**Task goal**. Quote each line of the material verbatim, without the pictures.
*** Block opens ***
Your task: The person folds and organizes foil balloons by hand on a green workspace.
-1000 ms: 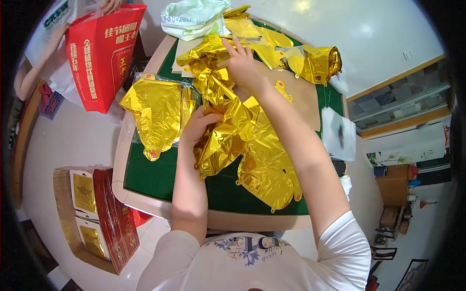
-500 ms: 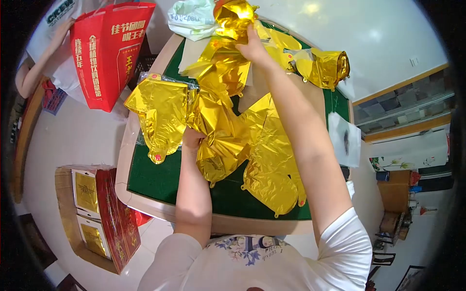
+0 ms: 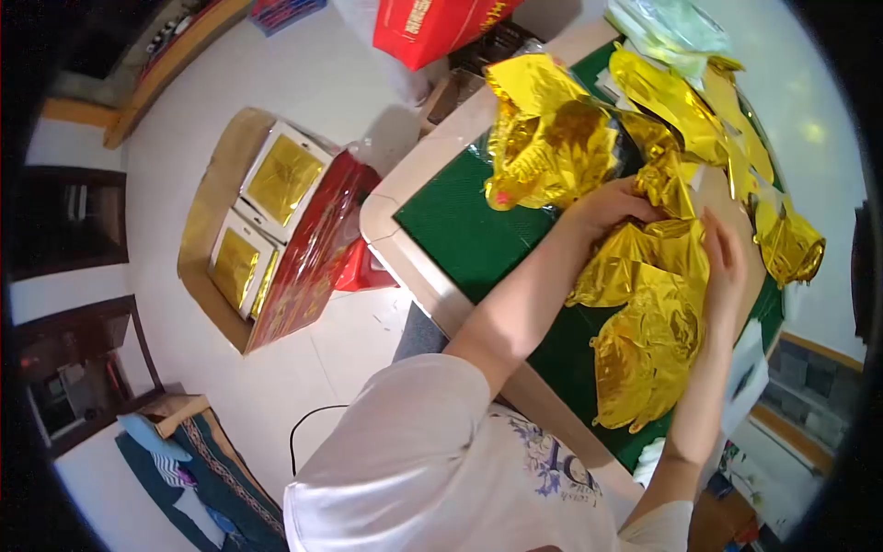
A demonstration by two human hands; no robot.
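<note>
My left hand [image 3: 609, 206] is closed on a crumpled gold foil balloon [image 3: 649, 308] over the table's near side; its fingertips are partly tucked into the folds. My right hand [image 3: 726, 262] lies along the balloon's right side with its fingers stretched out, touching or very near the foil. Left of the hands, another flat gold balloon [image 3: 556, 138] with a small red spot hangs partly over the table edge. More gold foil [image 3: 671, 106] is spread behind, and a bunched gold piece [image 3: 789, 244] sits at the right edge.
The green-topped table [image 3: 460, 230] has a pale rim. On the floor at left stands an open cardboard carton [image 3: 207, 198] holding packets with gold fronts. A red bag [image 3: 428, 32] and a pale plastic bag [image 3: 676, 37] are at the top.
My view has swung left, so things appear shifted right and turned. My right hand has let go of the far gold foil and come back beside my left hand.
</note>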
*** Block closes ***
**Exercise answer**.
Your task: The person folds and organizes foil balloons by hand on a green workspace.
-1000 ms: 
-500 ms: 
+0 ms: 
A demonstration by two human hands; no robot.
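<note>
My left hand [image 3: 609, 206] is closed on a crumpled gold foil balloon [image 3: 649, 308] over the table's near side; its fingertips are partly tucked into the folds. My right hand [image 3: 726, 262] lies along the balloon's right side with its fingers stretched out, touching or very near the foil. Left of the hands, another flat gold balloon [image 3: 556, 138] with a small red spot hangs partly over the table edge. More gold foil [image 3: 671, 106] is spread behind, and a bunched gold piece [image 3: 789, 244] sits at the right edge.
The green-topped table [image 3: 460, 230] has a pale rim. On the floor at left stands an open cardboard carton [image 3: 207, 198] holding packets with gold fronts. A red bag [image 3: 428, 32] and a pale plastic bag [image 3: 676, 37] are at the top.
My view has swung left, so things appear shifted right and turned. My right hand has let go of the far gold foil and come back beside my left hand.
</note>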

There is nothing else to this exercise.